ミーアキャットのかわいらしい姿は、アフリカ大陸南部の砂漠(さばく)や草原で見ることができる。茶色のしま模様(もよう)があるふさふさした毛、鼻先の長い小さな顔、大きな目をぐるりと囲む黒い部分がよくめだつ。しっぽから頭までの長さは約50センチ。
ミーアキャットは群れでじょうずに暮らしている。大きな巣穴は、長いとがった爪(つめ)を使って地面にほる。地面の下に住めば敵(てき)から見つかりにくくなり、暑いアフリカでもすずしく過ごすことができるからだ。巣穴の全長はおよそ5メートル。出入口や通路、部屋がいくつもあり、5つの巣穴を同時に使うこともある。
外に出るのは昼間だけだ。毎日、日の出とともに巣穴から出て、食べ物を探す。大好物のカブトムシやイモムシ、クモ、サソリを、においをかいで見つけるのが得意だ。ほかに小さな爬虫類(はちゅうるい)や鳥、卵、果実、草なども食べる。
巣穴では、たくさんのミーアキャットが生まれたばかりの赤ちゃんを世話している。世話は交代で行うが、何も食べずに朝から晩まで世話をし続けることもある。世話係の一番大事な役目は、仲が悪い別の群れのミーアキャットから赤ちゃんを守ること。場合によっては殺されてしまうこともあるからだ。
仲間が食べ物を探している間は、必ず1匹か2匹が見張りをする。シロアリが土や砂などを使って作った巣などの高い場所にうしろ足で立ち上がり、空や砂漠をながめて、近づいてくる敵(てき)を確認する。ワシやタカ、ジャッカルを見つけると、高い声を出して仲間に危険を知らせる。

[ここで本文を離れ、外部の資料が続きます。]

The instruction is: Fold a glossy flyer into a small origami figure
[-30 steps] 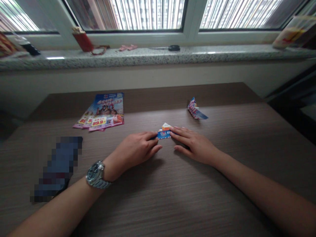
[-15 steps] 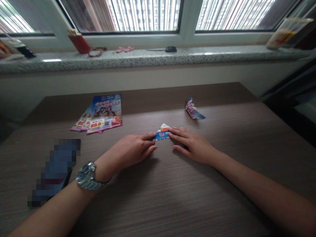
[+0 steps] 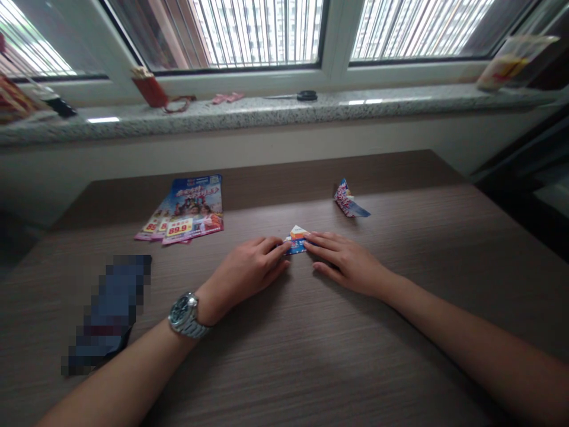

ミーアキャットは、食べ物を探す場所の地面にたくさん穴を掘っておく。敵がやってきたときに身をかくすためだ。もしも地上で敵につかまってしまった場合は、あお向けになって歯や爪(つめ)を出し、自分を強く見せようとする。群れで移動中に敵が来たら、全員で立ち上がって背中を反らし、毛を逆立てて大きな声を出す。
自分たちが大きくておそろしい1頭の動物だと敵に思わせるためだ。ミーアキャットは数が多いので、いまのところ絶滅(ぜつめつ)の心配はない。しかしアフリカの砂漠は生きていくのがとても大変な場所で、おなかを空かせた敵や仲が悪いミーアキャット、干ばつ、大雨など、いくつも危険がまわりにある。
もっと知ろう
ミーアキャットの学名は、スリカータ・スリカータ(Suricata suricatta)。
スリカータと学名で呼ぶ人もいる。
しっぽがふさふさしていないのは、マングースの仲間ではミーアキャットだけ。
巣穴を掘るときは、ほこりや土が入らないよう耳を閉じることができる。
とてもよい視力で、300メートル上空を飛んでいるワシを見つけられる。
1日に5時間から8時間かけて食べ物を探す。
ネズミをつかまえるためにミーアキャットをペットにする人もいる。
群れが行動する地域は、15.5平方キロの広さになることもある。
ミーアキャットの赤ちゃんは約30グラムでとても小さい。
10才くらいまで生きるが、4匹のうち3匹はおとなになる前に死んでしまう。